# 300L Fonted Keezer - Finished Product



## Drew (2/12/14)

One day I'll put the build shots up. It took two years so the photos are scattered over several phones/cameras/computers!

But here's the finished product.


----------



## Spiesy (2/12/14)

Mate, that looks amazing!


----------



## _Mick_ (2/12/14)

Wow, looks awesome mate.


----------



## Drew (2/12/14)

Cheers!

I can't count how much love I've put into this. Love being equal to time and money and sweat.


----------



## fraser_john (2/12/14)

Yeah that is pretty bloody lovely


----------



## real_beer (2/12/14)

Lovely job :icon_cheers:


----------



## Crusty (2/12/14)

Awesome job Drew..... :beerbang:


----------



## spog (2/12/14)

Ooh yeah,very nice indeed .
The inserts on doors are they salvaged pressed tin ceiling panels ?,nice touch.
Cheers....spog...

I meant panels not doors.


----------



## Moad (2/12/14)

Awesome, makes me want to put a font on my collared keezer


----------



## Blind Dog (2/12/14)

Nice! Wish I had half the talent and patience


----------



## Drew (2/12/14)

spog said:


> are they salvaged pressed tin ceiling panels ?,nice touch.
> Cheers....spog...
> Haha, sadly no they were not salvaged. Unless by salvaged you mean purchased at full retail price. But yes they are the ceiling tin panels that you see around, as available from http://www.pressedtinpanels.com/


I was actually trying to replicate a bar I saw in the Hunter Valley (http://www.pottershbr.com.au/). They used some sort of treatment on it that made it look really aged and medieval. I was committed to the idea but then I couldn't replicate and I ended up just painting it.


----------



## Danwood (2/12/14)

Mate...top work ! I'm tearing up here...

What freezer did you use ? I just missed a 360l FP one on Ebay...went for $330, gutted.


----------



## Drew (2/12/14)

Its my goal in life to touch people emotionally. 

It's a 300l lemair cf300k. Currently about $488 delivered. Plenty of room, I've found it great so far. 
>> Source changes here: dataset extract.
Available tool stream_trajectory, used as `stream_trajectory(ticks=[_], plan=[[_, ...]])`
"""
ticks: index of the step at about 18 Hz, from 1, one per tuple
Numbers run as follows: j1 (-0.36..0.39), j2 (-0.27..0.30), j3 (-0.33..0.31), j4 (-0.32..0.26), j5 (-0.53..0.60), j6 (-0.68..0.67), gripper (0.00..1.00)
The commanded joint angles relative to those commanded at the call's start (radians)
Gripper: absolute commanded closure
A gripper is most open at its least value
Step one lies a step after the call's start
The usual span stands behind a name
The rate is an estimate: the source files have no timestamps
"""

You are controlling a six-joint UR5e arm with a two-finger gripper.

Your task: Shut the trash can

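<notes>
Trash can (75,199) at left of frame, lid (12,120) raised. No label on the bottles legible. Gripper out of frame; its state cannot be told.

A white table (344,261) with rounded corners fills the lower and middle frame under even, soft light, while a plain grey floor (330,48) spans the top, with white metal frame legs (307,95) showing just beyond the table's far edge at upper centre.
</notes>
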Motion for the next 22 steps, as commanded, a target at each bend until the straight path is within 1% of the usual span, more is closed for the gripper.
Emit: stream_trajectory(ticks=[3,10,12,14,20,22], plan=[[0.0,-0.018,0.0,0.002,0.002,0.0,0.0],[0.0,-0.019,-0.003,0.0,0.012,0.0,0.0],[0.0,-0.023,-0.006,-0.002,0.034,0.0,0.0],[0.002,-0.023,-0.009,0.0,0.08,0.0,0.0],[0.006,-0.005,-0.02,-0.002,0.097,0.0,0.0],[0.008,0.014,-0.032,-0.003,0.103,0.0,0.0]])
Good luck with the freezer hunt! Hope you nab one of the bargains that I always seem to miss. Gumtree.


----------



## Goldenchild (3/12/14)

Hey Drew how many kegs can you fit on the floor space in this? I have seen this model while flicking through a few websites but couldn't work out how big the compressor hump was.


----------



## Goldenchild (3/12/14)

Hey Drew how many kegs can you fit on the floor space in this? I have seen this model while flicking through a few websites but couldn't work out how big the compressor hump was.


----------



## Drew (3/12/14)

I personally have 5 (4 cornies a 12l) sitting on the floor and I'm pretty sure I could easily get a 6th in there (maybe 7th, i'm not sure), and probably another 2 on the hump (if you have a tall enough collar). It's a wide low freezer. I still have both racks in the freezer and sometimes store a little grain too. I'm curious now, i might have a closer look later.

The only issue I had with the original lid was it was a bit tight height-wise once the disconnect was on, but given irregularities between kegs and disconnects 2 of them fit fine and 2 of them would prop the lid open. Not an issue if you are removing the lid.


----------



## Goldenchild (4/12/14)

Thanks for the reply. It seems that the floor space is around what i am after but the height is a worry as i am planning a coffin build and dont wish to put a collar on it. It does seem like most chestys are around the same external height of the lemair so i guess would solely depend on wall thickness of the walls.


----------



## Drew (5/12/14)

Even in a coffin build you end up replacing the lid with your own structure (that's a question more than a statement).

If so then you have the option to build around the extra mm or two that we are talking about.


----------



## Goldenchild (5/12/14)

I have a few ideas in my head about how i could do it without, i could be delusional in thinking it will work but i guess only time will tell.
If it is only mm we are talking in height i wonder if its possible to take off the plastic mold from the underside of the lid and reverse it by cutting out some foam from inside.


----------



## spog (6/12/14)

I think you will find that the lid lining is pressed onto the foam insulation (glued) during manufacture,and the rubber lid seal is then glued on.
An extreme suggestion is,if you are prepared to do some butchering.You could cut out the sections of liner for clearance where the kegs sit and glue some thinner foam in for insulation.


----------